__Exercise__.
Please transcribe the listing in its entirety, character for character.
Start of Collected material
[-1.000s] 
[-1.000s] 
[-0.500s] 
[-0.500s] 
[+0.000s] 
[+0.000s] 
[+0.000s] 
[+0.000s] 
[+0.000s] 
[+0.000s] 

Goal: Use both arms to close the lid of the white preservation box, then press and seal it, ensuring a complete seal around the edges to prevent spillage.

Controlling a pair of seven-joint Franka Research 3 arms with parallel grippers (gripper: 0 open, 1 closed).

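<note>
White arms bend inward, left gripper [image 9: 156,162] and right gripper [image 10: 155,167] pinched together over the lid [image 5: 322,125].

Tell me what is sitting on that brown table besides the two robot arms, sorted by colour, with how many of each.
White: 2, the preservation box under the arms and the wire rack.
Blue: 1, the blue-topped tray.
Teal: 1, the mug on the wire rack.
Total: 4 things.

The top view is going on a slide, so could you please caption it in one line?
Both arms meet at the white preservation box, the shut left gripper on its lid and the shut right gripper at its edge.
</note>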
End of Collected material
__Answer space__.
[-1.000s] 
[-1.000s] 
[-0.500s] 
[-0.500s] 
[+0.000s] 
[+0.000s] 
[+0.000s] 
[+0.000s] 
[+0.000s] 
[+0.000s] 

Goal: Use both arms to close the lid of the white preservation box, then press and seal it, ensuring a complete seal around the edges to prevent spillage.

Controlling a pair of seven-joint Franka Research 3 arms with parallel grippers (gripper: 0 open, 1 closed).

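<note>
White arms bend inward, left gripper [image 9: 156,162] and right gripper [image 10: 155,167] pinched together over the lid [image 5: 322,125].

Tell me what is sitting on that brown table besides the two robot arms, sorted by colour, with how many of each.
White: 2, the preservation box under the arms and the wire rack.
Blue: 1, the blue-topped tray.
Teal: 1, the mug on the wire rack.
Total: 4 things.

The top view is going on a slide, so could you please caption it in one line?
Both arms meet at the white preservation box, the shut left gripper on its lid and the shut right gripper at its edge.
</note>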

The exercise is complete with this answer.